• [Activity]:
From the first line of the listing, copy each line exactly until you have included the line with "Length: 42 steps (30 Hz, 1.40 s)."; leave out the pictures.

(Beginning of Supplied data)

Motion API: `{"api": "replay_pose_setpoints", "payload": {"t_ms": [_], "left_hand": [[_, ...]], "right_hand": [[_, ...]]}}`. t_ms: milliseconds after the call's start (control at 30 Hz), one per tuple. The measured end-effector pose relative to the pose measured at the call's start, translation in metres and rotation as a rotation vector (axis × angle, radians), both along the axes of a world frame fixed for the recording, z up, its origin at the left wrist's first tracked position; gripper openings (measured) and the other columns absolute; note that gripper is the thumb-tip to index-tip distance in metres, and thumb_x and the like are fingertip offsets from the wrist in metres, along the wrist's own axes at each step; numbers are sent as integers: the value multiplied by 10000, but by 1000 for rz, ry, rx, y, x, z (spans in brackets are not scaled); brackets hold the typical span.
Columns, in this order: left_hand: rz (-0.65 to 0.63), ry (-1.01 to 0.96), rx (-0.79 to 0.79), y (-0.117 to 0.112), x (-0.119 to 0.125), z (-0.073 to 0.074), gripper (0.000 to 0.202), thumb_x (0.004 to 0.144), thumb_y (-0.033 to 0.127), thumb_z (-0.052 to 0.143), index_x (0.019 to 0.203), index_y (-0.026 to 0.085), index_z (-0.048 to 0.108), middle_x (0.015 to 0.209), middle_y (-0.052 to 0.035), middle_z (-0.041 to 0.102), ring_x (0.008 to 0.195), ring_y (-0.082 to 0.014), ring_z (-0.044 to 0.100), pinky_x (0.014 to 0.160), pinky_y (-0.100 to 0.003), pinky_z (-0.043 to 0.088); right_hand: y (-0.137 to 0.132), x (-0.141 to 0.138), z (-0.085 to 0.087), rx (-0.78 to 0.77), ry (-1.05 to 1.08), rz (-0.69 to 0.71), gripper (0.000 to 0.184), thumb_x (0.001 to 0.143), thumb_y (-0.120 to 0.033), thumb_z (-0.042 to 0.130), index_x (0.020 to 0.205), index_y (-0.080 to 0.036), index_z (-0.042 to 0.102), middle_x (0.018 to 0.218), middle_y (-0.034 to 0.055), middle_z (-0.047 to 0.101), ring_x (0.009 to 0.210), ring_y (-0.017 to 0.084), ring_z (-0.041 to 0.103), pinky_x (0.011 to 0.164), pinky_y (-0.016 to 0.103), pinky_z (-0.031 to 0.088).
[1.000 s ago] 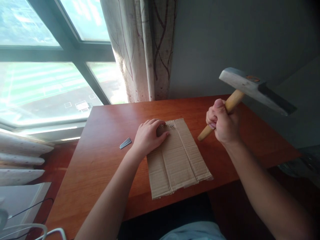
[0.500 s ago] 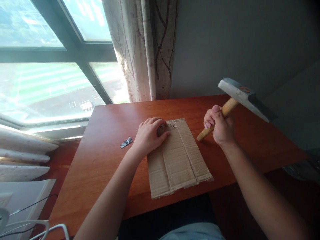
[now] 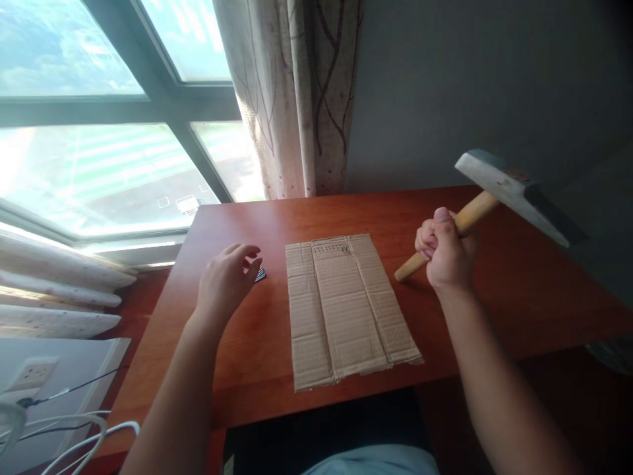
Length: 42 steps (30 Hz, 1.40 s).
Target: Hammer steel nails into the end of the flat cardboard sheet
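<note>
My right hand [image 3: 448,251] is wrapped round the wooden handle of a hammer [image 3: 514,188], whose metal head is raised over the right part of the table. Left of the cardboard, my left hand [image 3: 230,277] hovers with its fingers curved and apart, holding nothing that I can see. Just by its thumb lie several nails [image 3: 260,274], partly hidden behind the hand. Between my two hands a piece of corrugated cardboard [image 3: 346,310] lies flat, with rows of small dark marks near its far edge.
The reddish wooden table [image 3: 257,369] has its near edge in front of my body. A window [image 3: 119,165] and a patterned curtain [image 3: 306,99] stand behind it. White cables [image 3: 74,429] and a wall socket [image 3: 37,375] are at the lower left.
My left hand has left the cardboard and moved left to the nails, uncovering the marks. My right hand still holds the hammer raised, and the view has shifted slightly.
</note>
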<state>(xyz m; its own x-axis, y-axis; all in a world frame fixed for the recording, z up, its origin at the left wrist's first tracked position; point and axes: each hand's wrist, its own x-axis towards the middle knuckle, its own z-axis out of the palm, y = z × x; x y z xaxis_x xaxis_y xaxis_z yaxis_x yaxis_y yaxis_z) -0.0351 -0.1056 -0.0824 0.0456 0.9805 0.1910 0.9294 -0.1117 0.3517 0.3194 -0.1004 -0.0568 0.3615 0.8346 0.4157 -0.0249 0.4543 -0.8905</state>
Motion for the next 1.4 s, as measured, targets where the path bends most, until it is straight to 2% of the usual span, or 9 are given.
{"api": "replay_pose_setpoints", "payload": {"t_ms": [100,200,533,833,967,1067,1200,1300,1400], "left_hand": [[25,292,-78,-19,0,-5,268,943,356,460,955,242,702,1022,-49,714,699,-194,655,549,-302,367],[18,439,-101,-29,4,-9,323,970,364,413,949,242,711,1011,-68,710,734,-214,656,533,-306,318],[-17,509,-120,-29,1,-16,344,980,335,375,987,246,708,986,-98,698,772,-240,659,525,-304,294],[-57,500,-154,-28,6,-11,335,965,323,367,940,211,682,954,-105,692,716,-240,656,510,-308,286],[-4,308,-60,-24,10,0,212,906,318,482,898,207,662,932,-74,707,655,-200,634,555,-307,373],[-7,-45,42,-16,19,13,128,847,329,598,855,207,636,780,-26,690,655,-171,634,616,-293,453],[-198,-527,25,-1,50,31,141,829,315,650,887,187,640,789,-25,698,687,-140,654,636,-256,513],[-353,-587,-32,11,80,38,137,836,292,649,888,167,674,806,-44,717,685,-128,647,618,-238,507],[-418,-554,-9,23,104,37,126,835,272,641,865,162,694,775,-35,716,636,-111,616,590,-225,486]], "right_hand": [[0,2,-1,4,-10,1,580,872,-536,659,539,-222,304,443,-82,269,359,52,257,351,247,175],[1,0,-1,4,-11,14,575,877,-522,661,535,-221,310,448,-81,272,363,52,253,354,249,177],[-1,-4,-1,-3,-61,-32,577,875,-566,639,551,-229,301,457,-73,263,377,67,259,352,256,198],[0,0,0,6,-8,-20,569,885,-532,645,545,-225,308,456,-74,266,373,60,255,355,256,187],[0,0,0,-6,-24,-29,580,878,-561,639,544,-226,303,456,-73,262,376,62,253,353,257,194],[-1,-1,0,-11,-35,-22,586,872,-563,646,537,-227,302,454,-71,262,375,64,253,354,261,196],[-2,-3,0,-7,-42,-8,580,881,-555,639,533,-226,311,459,-69,265,373,64,263,359,265,189],[-2,-4,0,-15,-55,-8,581,880,-570,632,541,-228,306,462,-70,262,375,65,265,360,262,193],[-1,-3,1,-10,-57,-16,579,872,-580,634,552,-230,301,461,-73,259,375,66,262,358,261,195]]}}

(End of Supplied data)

• [Answer box]:
Motion API: `{"api": "replay_pose_setpoints", "payload": {"t_ms": [_], "left_hand": [[_, ...]], "right_hand": [[_, ...]]}}`. t_ms: milliseconds after the call's start (control at 30 Hz), one per tuple. The measured end-effector pose relative to the pose measured at the call's start, translation in metres and rotation as a rotation vector (axis × angle, radians), both along the axes of a world frame fixed for the recording, z up, its origin at the left wrist's first tracked position; gripper openings (measured) and the other columns absolute; note that gripper is the thumb-tip to index-tip distance in metres, and thumb_x and the like are fingertip offsets from the wrist in metres, along the wrist's own axes at each step; numbers are sent as integers: the value multiplied by 10000, but by 1000 for rz, ry, rx, y, x, z (spans in brackets are not scaled); brackets hold the typical span.
Columns, in this order: left_hand: rz (-0.65 to 0.63), ry (-1.01 to 0.96), rx (-0.79 to 0.79), y (-0.117 to 0.112), x (-0.119 to 0.125), z (-0.073 to 0.074), gripper (0.000 to 0.202), thumb_x (0.004 to 0.144), thumb_y (-0.033 to 0.127), thumb_z (-0.052 to 0.143), index_x (0.019 to 0.203), index_y (-0.026 to 0.085), index_z (-0.048 to 0.108), middle_x (0.015 to 0.209), middle_y (-0.052 to 0.035), middle_z (-0.041 to 0.102), ring_x (0.008 to 0.195), ring_y (-0.082 to 0.014), ring_z (-0.044 to 0.100), pinky_x (0.014 to 0.160), pinky_y (-0.100 to 0.003), pinky_z (-0.043 to 0.088); right_hand: y (-0.137 to 0.132), x (-0.141 to 0.138), z (-0.085 to 0.087), rx (-0.78 to 0.77), ry (-1.05 to 1.08), rz (-0.69 to 0.71), gripper (0.000 to 0.184), thumb_x (0.001 to 0.143), thumb_y (-0.120 to 0.033), thumb_z (-0.042 to 0.130), index_x (0.020 to 0.205), index_y (-0.080 to 0.036), index_z (-0.042 to 0.102), middle_x (0.018 to 0.218), middle_y (-0.034 to 0.055), middle_z (-0.047 to 0.101), ring_x (0.009 to 0.210), ring_y (-0.017 to 0.084), ring_z (-0.041 to 0.103), pinky_x (0.011 to 0.164), pinky_y (-0.016 to 0.103), pinky_z (-0.031 to 0.088).
[1.000 s ago] 
[0.500 s ago] 
[now] 
Length: 42 steps (30 Hz, 1.40 s).

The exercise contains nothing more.